*Work order:* Please give back word for word the lines below, from the first one through the one with "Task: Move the".

*Supplied information:*
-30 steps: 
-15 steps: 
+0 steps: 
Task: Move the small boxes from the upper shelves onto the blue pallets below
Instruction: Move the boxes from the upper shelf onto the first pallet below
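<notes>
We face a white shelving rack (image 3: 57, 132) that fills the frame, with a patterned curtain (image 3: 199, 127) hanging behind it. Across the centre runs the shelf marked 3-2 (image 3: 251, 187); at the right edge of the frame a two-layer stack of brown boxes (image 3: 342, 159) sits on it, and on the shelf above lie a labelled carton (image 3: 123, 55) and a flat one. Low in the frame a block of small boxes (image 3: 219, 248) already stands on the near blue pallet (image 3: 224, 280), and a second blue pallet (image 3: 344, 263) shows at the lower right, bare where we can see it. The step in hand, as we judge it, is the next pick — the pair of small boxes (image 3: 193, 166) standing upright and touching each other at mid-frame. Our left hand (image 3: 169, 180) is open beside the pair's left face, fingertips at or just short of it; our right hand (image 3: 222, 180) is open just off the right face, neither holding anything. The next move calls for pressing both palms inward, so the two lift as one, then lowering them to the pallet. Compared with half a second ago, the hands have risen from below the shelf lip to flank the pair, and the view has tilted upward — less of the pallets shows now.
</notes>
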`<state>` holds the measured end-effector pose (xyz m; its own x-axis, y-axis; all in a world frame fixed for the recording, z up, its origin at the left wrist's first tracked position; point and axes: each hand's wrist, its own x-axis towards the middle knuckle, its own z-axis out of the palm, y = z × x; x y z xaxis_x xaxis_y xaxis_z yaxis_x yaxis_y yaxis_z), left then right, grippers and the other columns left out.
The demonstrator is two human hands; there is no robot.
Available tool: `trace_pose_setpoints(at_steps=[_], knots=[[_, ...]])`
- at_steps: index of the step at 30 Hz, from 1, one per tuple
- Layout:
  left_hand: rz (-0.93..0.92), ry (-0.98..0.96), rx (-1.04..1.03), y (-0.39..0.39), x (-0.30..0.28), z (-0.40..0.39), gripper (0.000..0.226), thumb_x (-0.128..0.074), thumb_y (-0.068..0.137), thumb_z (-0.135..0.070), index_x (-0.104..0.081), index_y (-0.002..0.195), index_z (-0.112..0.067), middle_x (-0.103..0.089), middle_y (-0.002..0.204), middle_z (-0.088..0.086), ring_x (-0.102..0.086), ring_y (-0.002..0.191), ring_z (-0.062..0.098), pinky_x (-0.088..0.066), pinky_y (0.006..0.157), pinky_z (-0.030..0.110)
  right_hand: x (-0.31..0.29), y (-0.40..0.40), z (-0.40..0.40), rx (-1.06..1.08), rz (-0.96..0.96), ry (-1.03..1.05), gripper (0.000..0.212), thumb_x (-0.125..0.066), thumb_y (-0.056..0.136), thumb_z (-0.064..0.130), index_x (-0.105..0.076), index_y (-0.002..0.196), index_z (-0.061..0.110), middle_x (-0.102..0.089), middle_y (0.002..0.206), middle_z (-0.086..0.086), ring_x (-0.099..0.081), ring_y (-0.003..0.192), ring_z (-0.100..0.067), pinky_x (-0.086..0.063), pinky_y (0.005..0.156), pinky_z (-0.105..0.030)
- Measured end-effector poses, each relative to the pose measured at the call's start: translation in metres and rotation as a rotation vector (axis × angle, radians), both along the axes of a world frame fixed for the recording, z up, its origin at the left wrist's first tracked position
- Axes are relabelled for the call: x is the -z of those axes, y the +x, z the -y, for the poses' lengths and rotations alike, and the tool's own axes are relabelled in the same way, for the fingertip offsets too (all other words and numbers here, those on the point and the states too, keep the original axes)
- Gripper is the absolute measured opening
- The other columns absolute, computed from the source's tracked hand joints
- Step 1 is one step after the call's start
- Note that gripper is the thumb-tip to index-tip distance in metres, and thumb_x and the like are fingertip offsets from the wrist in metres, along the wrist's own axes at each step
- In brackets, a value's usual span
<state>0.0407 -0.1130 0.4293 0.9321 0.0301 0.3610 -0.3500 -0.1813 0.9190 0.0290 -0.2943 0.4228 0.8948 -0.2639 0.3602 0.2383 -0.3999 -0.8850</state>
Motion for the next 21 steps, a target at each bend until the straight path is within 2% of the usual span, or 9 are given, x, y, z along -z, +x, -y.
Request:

*Output of the exercise:*
-30 steps: 
-15 steps: 
+0 steps: 
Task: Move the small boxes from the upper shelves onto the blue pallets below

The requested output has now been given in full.